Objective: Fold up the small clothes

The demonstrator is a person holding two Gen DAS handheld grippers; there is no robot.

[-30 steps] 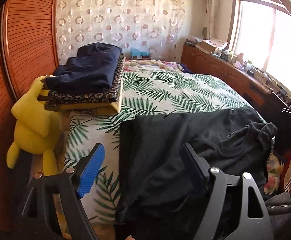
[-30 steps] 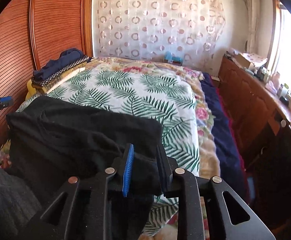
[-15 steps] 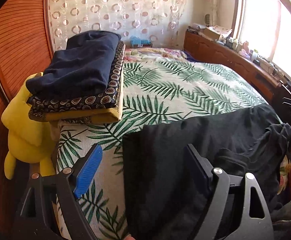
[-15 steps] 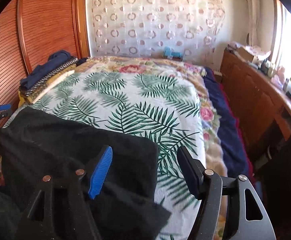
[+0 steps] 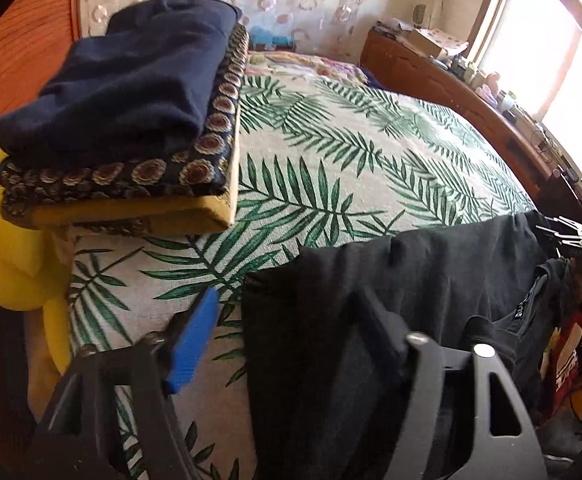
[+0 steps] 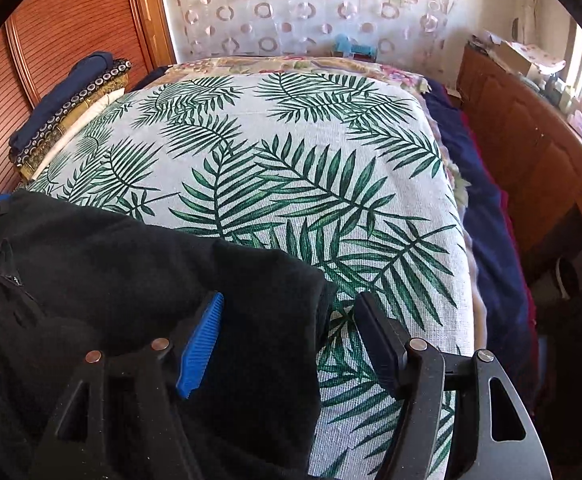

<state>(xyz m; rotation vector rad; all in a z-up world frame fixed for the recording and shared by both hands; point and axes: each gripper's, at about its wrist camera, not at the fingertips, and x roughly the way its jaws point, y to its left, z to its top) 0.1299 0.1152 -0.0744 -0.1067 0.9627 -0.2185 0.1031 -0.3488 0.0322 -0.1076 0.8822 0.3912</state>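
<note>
A black garment [image 5: 431,280] lies spread across the near end of the bed, its collar bunched toward the near edge. My left gripper [image 5: 287,304] hangs low over the garment's left edge. Its jaws are closing, with the cloth's edge between them and the pads not pressing on it. My right gripper [image 6: 291,304] stands open over the black garment's [image 6: 111,264] right edge. Its blue pad is above the cloth and the black finger above the bedspread.
A leaf-print bedspread [image 6: 291,160] covers the bed. A stack of folded cloths [image 5: 131,100] topped by a navy one sits at the far left, with a yellow plush toy [image 5: 7,264] beside it. A wooden cabinet [image 6: 531,152] runs along the right.
Both grippers moved forward and down over the bed. The right gripper, earlier nearly shut on the garment's corner, opened and let it go. The left jaws have narrowed.
</note>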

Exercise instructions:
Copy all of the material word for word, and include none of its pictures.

Answer section:
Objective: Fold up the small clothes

The demonstrator is a person holding two Gen DAS handheld grippers; there is no robot.

[-30 steps] 
[-30 steps] 
[-15 steps] 
[-15 steps] 
[+0 steps] 
[+0 steps] 

<state>(xyz m; rotation vector rad; all in a z-up world frame fixed for the recording and shared by both hands; point and axes: each gripper's, at about its wrist camera, not at the fingertips, and x roughly the way its jaws point, y to its left, z to its top) 0.1299 0.1152 -0.0744 -0.1067 0.9627 -0.2185 0.1031 -0.3488 0.0322 -0.1076 0.8822 0.3912</state>
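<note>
A black garment [image 5: 431,280] lies spread across the near end of the bed, its collar bunched toward the near edge. My left gripper [image 5: 287,304] hangs low over the garment's left edge. Its jaws are closing, with the cloth's edge between them and the pads not pressing on it. My right gripper [image 6: 291,304] stands open over the black garment's [image 6: 111,264] right edge. Its blue pad is above the cloth and the black finger above the bedspread.
A leaf-print bedspread [image 6: 291,160] covers the bed. A stack of folded cloths [image 5: 131,100] topped by a navy one sits at the far left, with a yellow plush toy [image 5: 7,264] beside it. A wooden cabinet [image 6: 531,152] runs along the right.
Both grippers moved forward and down over the bed. The right gripper, earlier nearly shut on the garment's corner, opened and let it go. The left jaws have narrowed.
</note>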

What the exercise asked for is now done.